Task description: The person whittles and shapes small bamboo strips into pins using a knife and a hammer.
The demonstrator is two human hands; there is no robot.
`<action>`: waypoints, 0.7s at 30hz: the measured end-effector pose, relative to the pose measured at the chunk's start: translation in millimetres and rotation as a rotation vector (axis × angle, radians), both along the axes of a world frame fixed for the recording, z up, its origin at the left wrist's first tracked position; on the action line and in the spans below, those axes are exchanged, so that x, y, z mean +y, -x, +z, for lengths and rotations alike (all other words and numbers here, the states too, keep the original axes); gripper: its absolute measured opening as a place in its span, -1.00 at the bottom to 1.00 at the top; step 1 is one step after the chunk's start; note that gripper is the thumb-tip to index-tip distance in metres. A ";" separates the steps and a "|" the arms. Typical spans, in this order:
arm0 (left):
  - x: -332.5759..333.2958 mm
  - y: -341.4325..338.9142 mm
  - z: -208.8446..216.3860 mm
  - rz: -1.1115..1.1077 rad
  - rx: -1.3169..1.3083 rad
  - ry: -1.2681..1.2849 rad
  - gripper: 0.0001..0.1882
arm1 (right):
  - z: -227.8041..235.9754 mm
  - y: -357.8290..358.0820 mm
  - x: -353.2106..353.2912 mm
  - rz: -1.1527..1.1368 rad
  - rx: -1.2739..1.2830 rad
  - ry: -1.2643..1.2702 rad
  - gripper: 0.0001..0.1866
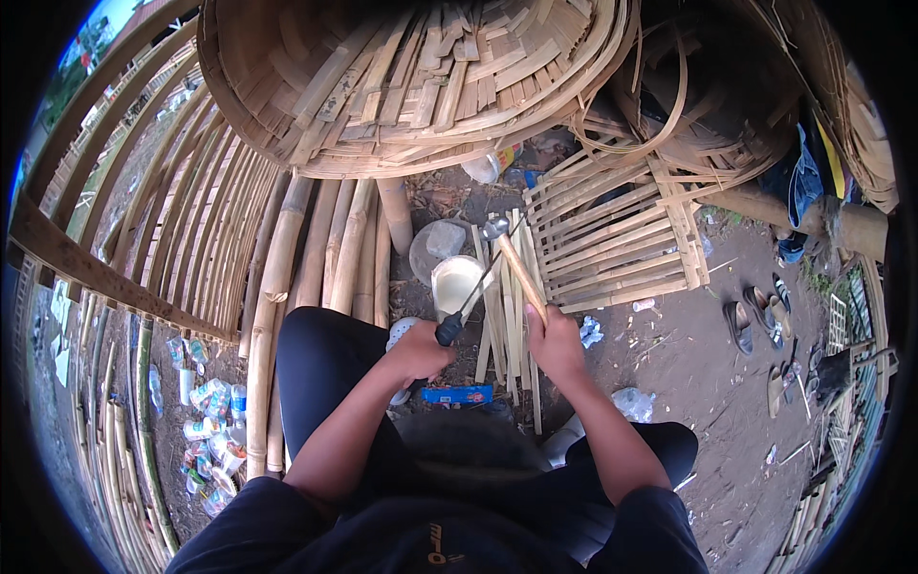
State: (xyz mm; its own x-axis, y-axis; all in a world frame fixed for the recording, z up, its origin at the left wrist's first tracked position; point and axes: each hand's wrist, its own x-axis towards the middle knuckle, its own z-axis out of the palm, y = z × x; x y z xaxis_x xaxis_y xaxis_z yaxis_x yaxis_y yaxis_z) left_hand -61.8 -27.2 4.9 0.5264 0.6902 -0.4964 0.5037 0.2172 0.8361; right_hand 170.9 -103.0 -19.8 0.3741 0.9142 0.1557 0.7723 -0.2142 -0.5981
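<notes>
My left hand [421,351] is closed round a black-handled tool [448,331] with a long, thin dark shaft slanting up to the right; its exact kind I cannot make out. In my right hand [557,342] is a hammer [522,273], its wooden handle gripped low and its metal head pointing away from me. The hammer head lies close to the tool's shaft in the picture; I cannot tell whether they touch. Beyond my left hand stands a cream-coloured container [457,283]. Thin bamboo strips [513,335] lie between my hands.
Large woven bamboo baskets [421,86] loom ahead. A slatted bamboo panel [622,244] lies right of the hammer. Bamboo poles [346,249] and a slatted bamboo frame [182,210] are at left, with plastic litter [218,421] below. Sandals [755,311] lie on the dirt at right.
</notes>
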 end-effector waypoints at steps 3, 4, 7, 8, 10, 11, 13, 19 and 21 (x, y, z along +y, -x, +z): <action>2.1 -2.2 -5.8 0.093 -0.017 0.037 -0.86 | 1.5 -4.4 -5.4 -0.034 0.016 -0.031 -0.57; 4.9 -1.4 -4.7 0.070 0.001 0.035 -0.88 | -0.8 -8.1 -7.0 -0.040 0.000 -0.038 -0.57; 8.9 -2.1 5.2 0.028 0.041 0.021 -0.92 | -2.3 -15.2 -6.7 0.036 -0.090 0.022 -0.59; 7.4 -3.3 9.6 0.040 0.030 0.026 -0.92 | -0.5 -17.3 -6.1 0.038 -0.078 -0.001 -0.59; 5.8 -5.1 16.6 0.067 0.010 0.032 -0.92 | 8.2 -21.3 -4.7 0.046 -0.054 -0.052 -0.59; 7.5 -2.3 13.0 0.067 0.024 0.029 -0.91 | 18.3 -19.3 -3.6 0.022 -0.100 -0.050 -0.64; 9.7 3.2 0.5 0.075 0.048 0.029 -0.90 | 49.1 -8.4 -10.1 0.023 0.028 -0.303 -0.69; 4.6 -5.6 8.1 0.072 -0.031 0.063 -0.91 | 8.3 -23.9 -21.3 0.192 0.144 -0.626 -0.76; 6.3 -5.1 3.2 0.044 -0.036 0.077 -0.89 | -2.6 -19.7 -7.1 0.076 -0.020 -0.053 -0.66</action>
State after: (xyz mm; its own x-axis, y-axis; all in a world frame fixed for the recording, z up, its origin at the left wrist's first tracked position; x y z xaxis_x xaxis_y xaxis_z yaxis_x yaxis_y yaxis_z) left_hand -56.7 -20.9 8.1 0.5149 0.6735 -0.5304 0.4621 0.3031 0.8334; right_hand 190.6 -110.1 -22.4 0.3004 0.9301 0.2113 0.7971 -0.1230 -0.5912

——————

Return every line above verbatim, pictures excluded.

Task description: The person whittles and shapes small bamboo strips into pins using a knife and a hammer.
The demonstrator is two human hands; there is no robot.
`<action>`: waypoints, 0.7s at 30hz: the measured end-effector pose, relative to the pose measured at the chunk's start: translation in millimetres and rotation as a rotation vector (axis × angle, radians), both along the axes of a world frame fixed for the recording, z up, its origin at the left wrist's first tracked position; on the action line and in the spans below, those axes are exchanged, so that x, y, z mean +y, -x, +z, for lengths and rotations alike (all other words and numbers here, the states too, keep the original axes); gripper: its absolute measured opening as a place in its span, -1.00 at the bottom to 1.00 at the top; step 1 is one step after the chunk's start; note that gripper is the thumb-tip to index-tip distance in metres. A ";" separates the steps and a "|" the arms. Typical spans, in this order:
arm0 (left):
  - x: -332.5759..333.2958 mm
  - y: -341.4325..338.9142 mm
  - z: -208.8446..216.3860 mm
  - rz: -1.1115..1.1077 rad
  - rx: -1.3169..1.3083 rad
  - ry: -1.2681..1.2849 rad
  - gripper: 0.0001..0.1882
arm1 (right):
  - z: -227.8041..235.9754 mm
  - y: -357.8290..358.0820 mm
  - x: -353.2106..353.2912 mm
  - rz: -1.1527..1.1368 rad
  - rx: -1.2739..1.2830 rad
  - ry: -1.2643..1.2702 rad
  - gripper: 0.0001..0.1866
State: (xyz mm; its own x-axis, y-axis; all in a world frame fixed for the recording, z up, its origin at the left wrist's first tracked position; point and axes: each hand's wrist, its own x-axis towards the middle knuckle, its own z-axis out of the palm, y = z × x; x y z xaxis_x xaxis_y xaxis_z yaxis_x yaxis_y yaxis_z) left_hand -61.8 -27.2 4.9 0.5264 0.6902 -0.4964 0.5037 0.2172 0.8361; right_hand 170.9 -103.0 -19.8 0.3741 0.9142 0.1557 0.7723 -0.2142 -0.5981
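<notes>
My left hand [421,351] is closed round a black-handled tool [448,331] with a long, thin dark shaft slanting up to the right; its exact kind I cannot make out. In my right hand [557,342] is a hammer [522,273], its wooden handle gripped low and its metal head pointing away from me. The hammer head lies close to the tool's shaft in the picture; I cannot tell whether they touch. Beyond my left hand stands a cream-coloured container [457,283]. Thin bamboo strips [513,335] lie between my hands.
Large woven bamboo baskets [421,86] loom ahead. A slatted bamboo panel [622,244] lies right of the hammer. Bamboo poles [346,249] and a slatted bamboo frame [182,210] are at left, with plastic litter [218,421] below. Sandals [755,311] lie on the dirt at right.
</notes>
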 end-effector waypoints at steps 3, 4, 7, 8, 10, 11, 13, 19 and 21 (x, y, z along +y, -x, +z): <action>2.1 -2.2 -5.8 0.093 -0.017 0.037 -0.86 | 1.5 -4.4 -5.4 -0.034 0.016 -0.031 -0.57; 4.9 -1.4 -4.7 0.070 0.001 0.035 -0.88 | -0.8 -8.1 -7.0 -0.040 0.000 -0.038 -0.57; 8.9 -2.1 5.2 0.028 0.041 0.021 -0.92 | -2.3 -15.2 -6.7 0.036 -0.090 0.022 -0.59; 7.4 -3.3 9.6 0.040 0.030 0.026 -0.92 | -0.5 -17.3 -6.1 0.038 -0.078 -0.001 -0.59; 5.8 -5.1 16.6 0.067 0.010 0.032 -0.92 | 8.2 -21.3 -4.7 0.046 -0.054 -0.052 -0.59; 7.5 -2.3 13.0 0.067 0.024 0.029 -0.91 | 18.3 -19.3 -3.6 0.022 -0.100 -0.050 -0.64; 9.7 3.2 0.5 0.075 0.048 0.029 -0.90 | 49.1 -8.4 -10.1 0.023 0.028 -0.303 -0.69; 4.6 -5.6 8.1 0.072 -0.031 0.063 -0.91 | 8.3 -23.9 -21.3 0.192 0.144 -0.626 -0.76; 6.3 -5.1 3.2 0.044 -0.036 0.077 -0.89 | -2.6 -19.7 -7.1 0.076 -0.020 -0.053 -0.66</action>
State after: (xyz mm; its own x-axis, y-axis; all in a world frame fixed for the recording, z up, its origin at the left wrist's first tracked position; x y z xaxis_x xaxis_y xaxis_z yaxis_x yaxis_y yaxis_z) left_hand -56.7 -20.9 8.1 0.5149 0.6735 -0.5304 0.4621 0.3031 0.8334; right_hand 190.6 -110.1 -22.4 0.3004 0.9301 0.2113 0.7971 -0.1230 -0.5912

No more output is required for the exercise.